Dataset entries
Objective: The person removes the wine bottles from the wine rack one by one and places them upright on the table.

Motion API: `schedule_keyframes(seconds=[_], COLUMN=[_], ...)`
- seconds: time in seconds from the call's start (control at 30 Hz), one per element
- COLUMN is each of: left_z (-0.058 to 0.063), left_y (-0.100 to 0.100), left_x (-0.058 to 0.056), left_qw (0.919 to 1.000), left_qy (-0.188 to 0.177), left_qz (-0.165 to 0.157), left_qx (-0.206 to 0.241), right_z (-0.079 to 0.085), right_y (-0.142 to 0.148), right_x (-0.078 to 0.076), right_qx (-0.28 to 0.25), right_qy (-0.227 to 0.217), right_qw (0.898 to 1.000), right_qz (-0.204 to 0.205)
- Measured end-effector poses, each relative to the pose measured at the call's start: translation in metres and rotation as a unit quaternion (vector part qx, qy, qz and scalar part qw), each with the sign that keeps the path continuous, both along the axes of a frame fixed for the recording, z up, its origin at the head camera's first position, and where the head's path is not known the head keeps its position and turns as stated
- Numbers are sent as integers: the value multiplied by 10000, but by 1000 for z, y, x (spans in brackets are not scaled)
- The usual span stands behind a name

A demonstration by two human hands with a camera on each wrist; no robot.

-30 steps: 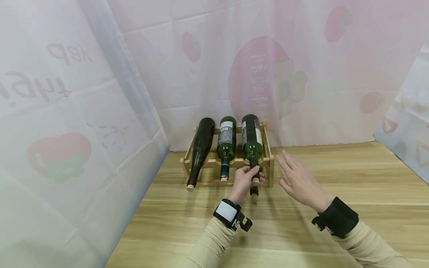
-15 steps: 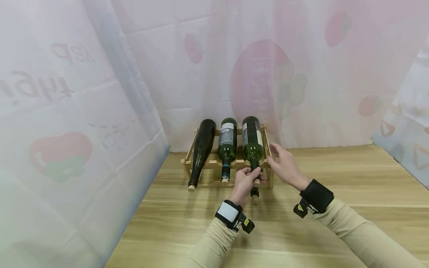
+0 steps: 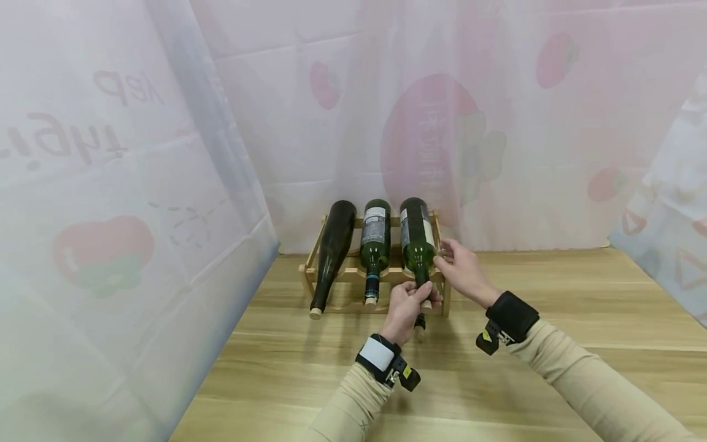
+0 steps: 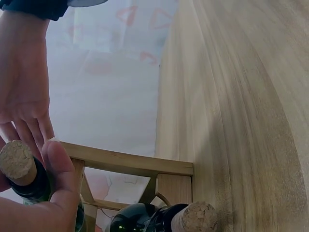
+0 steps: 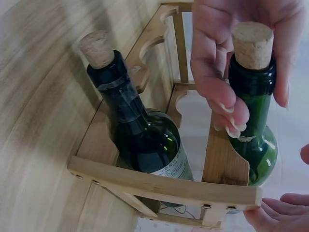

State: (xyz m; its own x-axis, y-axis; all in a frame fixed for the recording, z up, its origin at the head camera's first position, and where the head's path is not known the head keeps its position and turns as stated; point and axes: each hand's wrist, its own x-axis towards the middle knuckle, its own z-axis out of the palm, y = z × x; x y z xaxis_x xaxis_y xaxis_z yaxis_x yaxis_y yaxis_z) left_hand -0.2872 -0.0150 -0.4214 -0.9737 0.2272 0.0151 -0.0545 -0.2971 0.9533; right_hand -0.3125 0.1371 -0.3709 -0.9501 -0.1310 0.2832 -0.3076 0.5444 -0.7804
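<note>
My left hand (image 3: 405,313) grips the neck of a corked green wine bottle (image 3: 418,236) between thumb and fingers. This bottle lies on the right side of the top tier of a wooden wine rack (image 3: 348,274), its neck facing me. In the right wrist view, its cork (image 5: 252,46) pokes up between the left fingers and thumb. My right hand (image 3: 465,274) is at the rack's right end, fingers fairly straight; in the right wrist view its fingertips touch the top corner of the frame. Below the gripped bottle, another corked bottle (image 5: 145,137) rests in the lower tier.
Two more bottles share the top tier: a dark slender bottle (image 3: 337,239) at the left and a labelled green bottle (image 3: 374,236) in the middle. The rack stands on a wood-grain table (image 3: 309,380), close to a printed white curtain (image 3: 331,141) behind and to the left.
My right hand has come left from beside the rack to its right end, near the bottle's shoulder. My left hand keeps its hold on the neck. The head view has shifted slightly.
</note>
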Motion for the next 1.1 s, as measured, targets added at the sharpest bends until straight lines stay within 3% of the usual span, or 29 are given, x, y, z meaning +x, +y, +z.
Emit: schedule_keyframes(seconds=[0.27,0.67,0.87,1.1], left_z=[5,26,34,42], left_y=[4,13,17,24], left_x=[1,13,21,32], left_qw=[9999,9993,9992,9990], left_qy=[130,318,334,439], left_qz=[10,-126,-142,-82], left_qx=[-77,138,143,9], right_z=[3,16,18,22], right_y=[4,10,18,22], right_x=[-12,-29,-34,-30], right_qx=[-135,-851,-1567,-2165], right_qy=[-368,-904,-1064,-1215], right_qw=[9992,9922,9808,9660], right_qz=[-52,77,455,727])
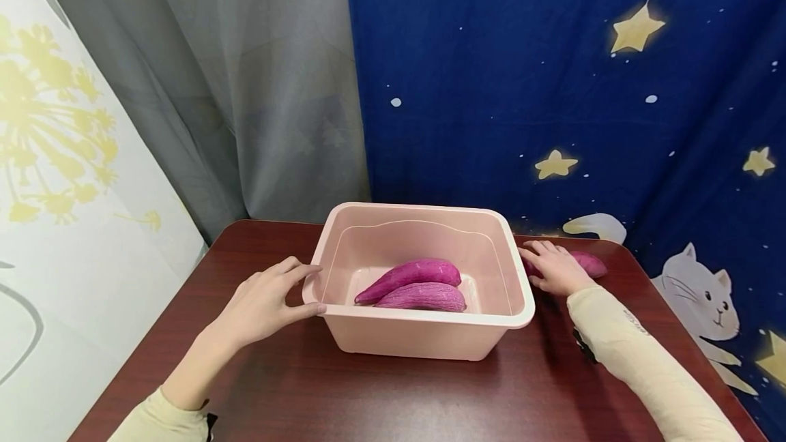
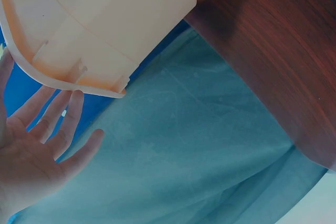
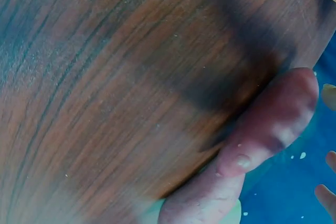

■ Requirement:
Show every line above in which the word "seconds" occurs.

■ Solution:
Motion API: `schedule_keyframes(seconds=[_], COLUMN=[_], ...)`
- seconds: time in seconds from the call's start (control at 30 Hz), one per element
Emit: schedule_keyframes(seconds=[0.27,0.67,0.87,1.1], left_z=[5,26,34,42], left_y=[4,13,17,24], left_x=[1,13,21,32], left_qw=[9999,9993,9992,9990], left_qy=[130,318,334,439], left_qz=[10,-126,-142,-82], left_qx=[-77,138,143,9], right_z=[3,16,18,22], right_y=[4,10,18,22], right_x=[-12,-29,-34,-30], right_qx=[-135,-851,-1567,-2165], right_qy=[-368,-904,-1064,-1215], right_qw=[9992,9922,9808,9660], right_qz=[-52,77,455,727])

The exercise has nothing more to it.